Hydrostatic Test of the Pipes
It was suggested during the discussion of the manufacture of wrought iron, that, owing mainly to high labor costs, wrought iron was with difficulty competing with the soft steels. Wrought iron is noted for its welding properties and it has always had its loyal admirers. Aside from its application as “bar iron” which always has been and still is in favor with many metal workers for miscellaneous purposes and its use as Swedish bar iron or low phosphorus melting bar by makers of crucible steel as a base for their product, wrought iron probably finds its next most favored place as a material for pipe as is shown by the table given in Chapter VI.
While not as strong as steel pipe under hydrostatic test, many pipe users insist that, presumably on account of its slag enclosures and cinder films which are supposed by some to surround and protect the fibers, wrought iron pipe outlasts steel pipe when used under conditions which induce corrosion. Others are as strenuous in their denial of this assertion and this subject of comparative wrought iron pipe and steel-pipe corrosion is still a very live issue. For many years this matter has been under investigation. Hundreds of tests have been made and discussed by learned societies and their committees. The laboratories and testing departments, too, of the large pipe manufacturers and their customers, have made extended investigations.

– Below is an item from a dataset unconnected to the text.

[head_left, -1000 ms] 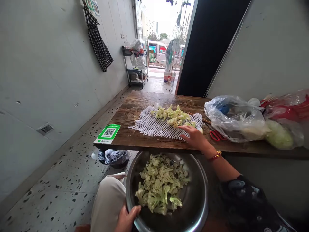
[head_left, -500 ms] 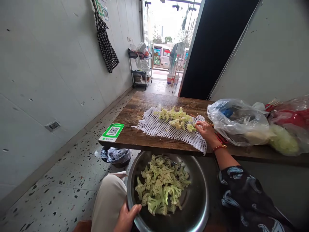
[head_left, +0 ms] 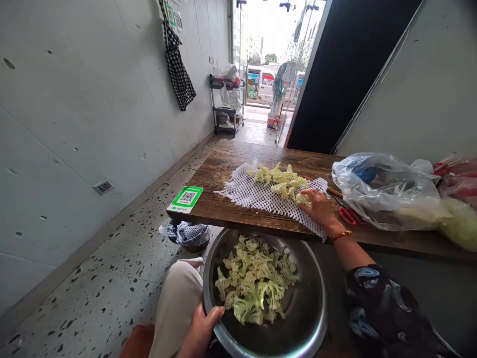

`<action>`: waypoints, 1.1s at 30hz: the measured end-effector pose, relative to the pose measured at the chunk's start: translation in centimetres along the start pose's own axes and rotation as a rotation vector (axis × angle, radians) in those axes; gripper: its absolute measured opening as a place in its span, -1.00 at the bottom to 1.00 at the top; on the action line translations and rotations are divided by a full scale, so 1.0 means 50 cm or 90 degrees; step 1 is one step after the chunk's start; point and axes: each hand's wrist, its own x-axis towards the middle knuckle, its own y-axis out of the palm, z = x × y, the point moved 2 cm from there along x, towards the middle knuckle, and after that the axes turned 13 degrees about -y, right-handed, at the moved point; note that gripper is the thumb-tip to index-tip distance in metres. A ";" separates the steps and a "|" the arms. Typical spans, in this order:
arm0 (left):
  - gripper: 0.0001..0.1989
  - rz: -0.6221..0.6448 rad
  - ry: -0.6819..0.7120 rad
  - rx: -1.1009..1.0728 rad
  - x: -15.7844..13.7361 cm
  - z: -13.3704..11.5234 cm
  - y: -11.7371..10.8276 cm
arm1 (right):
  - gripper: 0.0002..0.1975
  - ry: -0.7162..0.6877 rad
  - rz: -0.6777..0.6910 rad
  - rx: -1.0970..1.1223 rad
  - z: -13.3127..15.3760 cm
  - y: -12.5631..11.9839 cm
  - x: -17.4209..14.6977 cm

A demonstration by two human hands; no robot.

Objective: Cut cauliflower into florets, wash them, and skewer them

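A steel basin [head_left: 311, 298] with several cauliflower pieces [head_left: 253, 278] in it is tilted at the table's front edge. My left hand [head_left: 204, 320] grips its near left rim, thumb over the edge and the other fingers hidden beneath. On the table, white foam netting [head_left: 242, 191] lies flat under more cauliflower florets [head_left: 279, 179]. My right hand [head_left: 318, 209] reaches across the netting's right side, its thumb and fingers closed around a small floret [head_left: 303, 199] that shows partly between them.
Red-handled scissors [head_left: 348, 216] lie right of my right hand, partly beneath a clear plastic bag [head_left: 391, 194]. A green QR-code card [head_left: 186, 199] rests at the table's left corner. Below it stands a lined bin [head_left: 190, 236]. A shelf cart [head_left: 227, 104] is near the glass door.
The view has turned slightly left, so everything sits farther right. My right hand has moved over the small floret and closed on it. My left hand keeps its hold on the basin.
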 end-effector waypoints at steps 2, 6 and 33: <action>-0.33 0.006 0.001 -0.007 -0.001 -0.001 0.001 | -0.63 0.084 -0.020 0.028 -0.010 0.000 0.001; -0.31 0.007 0.011 -0.015 0.007 0.006 -0.005 | -0.60 0.239 -0.047 0.107 -0.029 -0.012 0.007; -0.33 0.006 -0.006 -0.031 0.001 0.011 -0.008 | -0.51 0.121 0.123 -0.037 0.113 0.073 0.146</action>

However, the conditions under which pipe is used are so varied and the time required for any true and decisive test is so long that really conclusive results have not been forthcoming. With other materials, each condition and corrosive influence is largely a “law unto itself,” and one wonders if such may not prove to be the case with these materials also. As suggested, a great quantity of published information giving comparative service tests is available for those who are particularly interested in this subject. How much of the decline in tonnage and in percentage of the total skelp produced, is due to the approximately 30% greater cost of wrought iron pipe and how much to satisfactory performance of its competitor must be left to you to judge.
Fortunately pipe of both kinds is available, meanwhile, and one can get whichever he prefers.
The uses of pipe are almost innumerable. Great quantities are used for conveyance of water, oils and gases, for ice-making and refrigeration, the heating and draining of buildings, for dry kilns, hospital beds and apparatus, electric light, railway and telegraph poles, pipe railings, for conduit work, etc. For many of these applications, the seamless variety is now utilized, however.
For many purposes coated pipe is highly desirable. This may be by hot asphalt, or other liquid dip, by surface electro-galvanizing or by the hot galvanizing method of dipping in molten zinc, by which method probably the greater portion of coated pipe is treated. Certain other protective coatings are used to a limited extent.